1. Prioritize Data Minimization and Privacy-Enhancing Technologies Implement stringent data minimization techniques, ensuring only the absolute necessary and non-identifiable data is utilized for model training and prompting. This includes the application of data scrubbing, redaction, and pseudonymization methods, as well as differential privacy, to mathematically obscure individual data points and mitigate the risk of training data memorization and subsequent unintentional exposure in generated outputs. 2. Enforce Robust Access Controls and Encryption Protocols Establish and rigorously enforce Role-Based Access Control (RBAC) and Multi-Factor Authentication (MFA) across the entire AI ecosystem, including data storage, model APIs, and execution environments, adhering to the principle of least privilege.
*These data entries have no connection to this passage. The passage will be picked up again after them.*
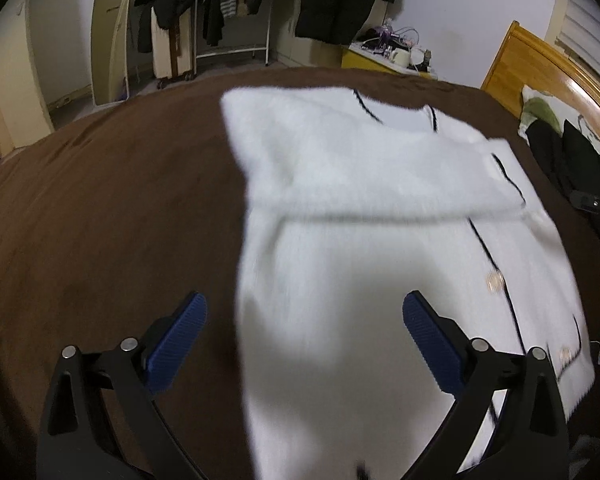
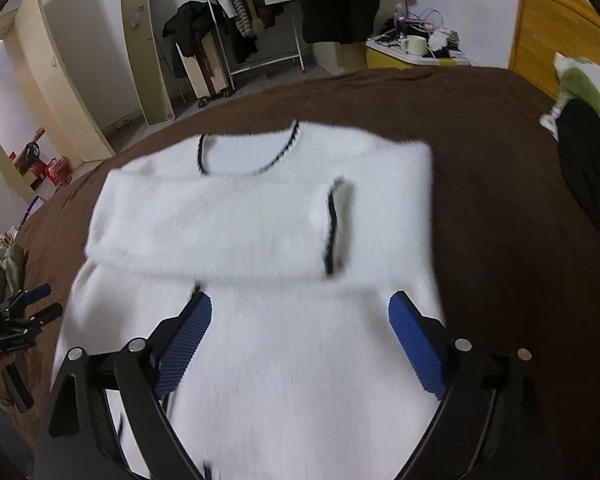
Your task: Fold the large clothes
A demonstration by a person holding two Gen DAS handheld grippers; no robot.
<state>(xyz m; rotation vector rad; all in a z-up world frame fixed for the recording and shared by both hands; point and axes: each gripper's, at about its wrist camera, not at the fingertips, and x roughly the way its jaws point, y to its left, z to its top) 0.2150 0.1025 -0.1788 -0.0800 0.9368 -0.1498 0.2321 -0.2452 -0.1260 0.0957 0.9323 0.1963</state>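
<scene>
A white fuzzy cardigan (image 2: 260,280) with dark trim is lying flat on the brown bed cover (image 2: 480,200), its sleeves folded across the chest. The right gripper (image 2: 300,308) is hanging over the cardigan's near half, its blue fingers (image 2: 416,344) standing wide with nothing between them. The left gripper (image 1: 304,308) is likewise spread wide and holding nothing, straddling the cardigan's left edge. Only the right wrist view is showing the round neckline (image 2: 248,152) and, at the far left, the left gripper from outside. Only the left wrist view is showing the gold buttons (image 1: 495,280) along the front. Both views are blurring, so the knit's detail is hard to make out, and the near hem is cut off behind the grippers.
</scene>
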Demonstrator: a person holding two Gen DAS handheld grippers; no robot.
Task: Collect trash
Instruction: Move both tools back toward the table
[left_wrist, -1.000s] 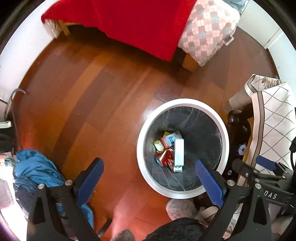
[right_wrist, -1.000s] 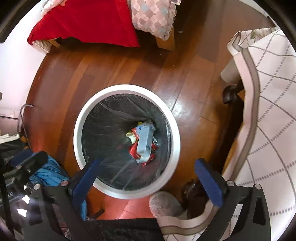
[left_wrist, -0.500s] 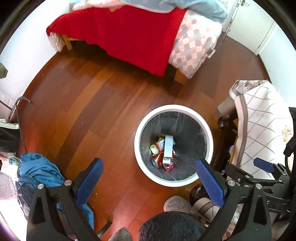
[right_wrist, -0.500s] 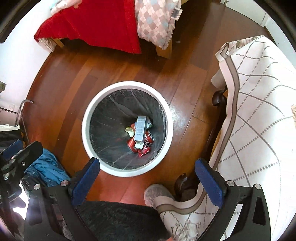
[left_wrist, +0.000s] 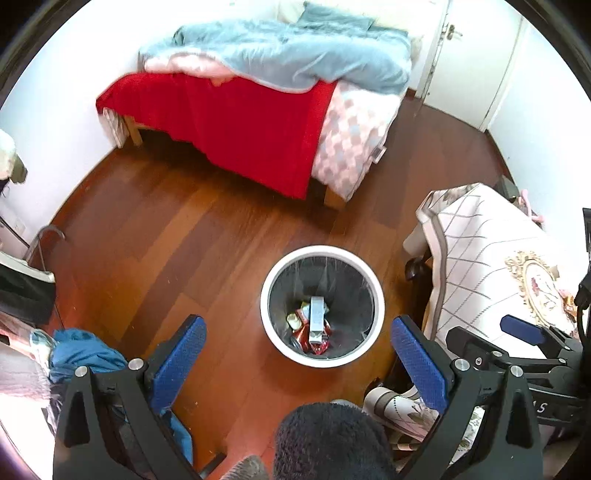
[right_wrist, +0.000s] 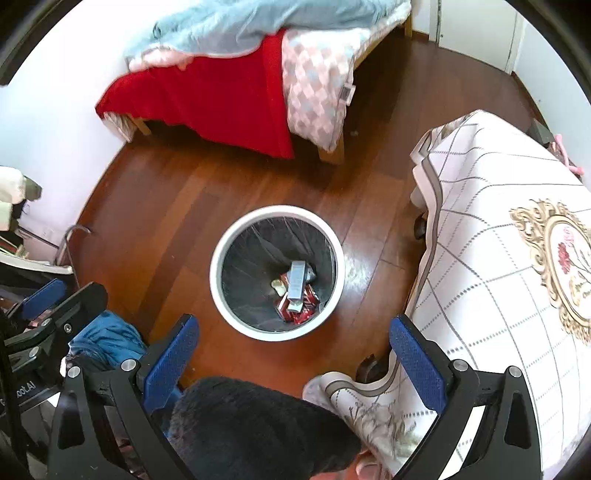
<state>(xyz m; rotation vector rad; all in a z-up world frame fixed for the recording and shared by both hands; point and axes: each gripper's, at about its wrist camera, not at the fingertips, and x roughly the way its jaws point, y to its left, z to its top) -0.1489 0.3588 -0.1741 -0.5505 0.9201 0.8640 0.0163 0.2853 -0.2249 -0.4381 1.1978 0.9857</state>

Furthermore, mandate industry-standard encryption for sensitive data at rest and in transit to render the information unreadable in the event of unauthorized access or interception. 3. Integrate Advanced Data Loss Prevention (DLP) and Continuous Monitoring Deploy specialized Data Loss Prevention (DLP) solutions, including those with AI prompt protection capabilities, to scan and prevent sensitive or confidential information from being entered into public-facing or unauthorized models in real-time. Concurrently, implement continuous monitoring and logging of all LLM interactions and outputs to proactively detect and alert on anomalous data patterns or the regurgitation of proprietary information.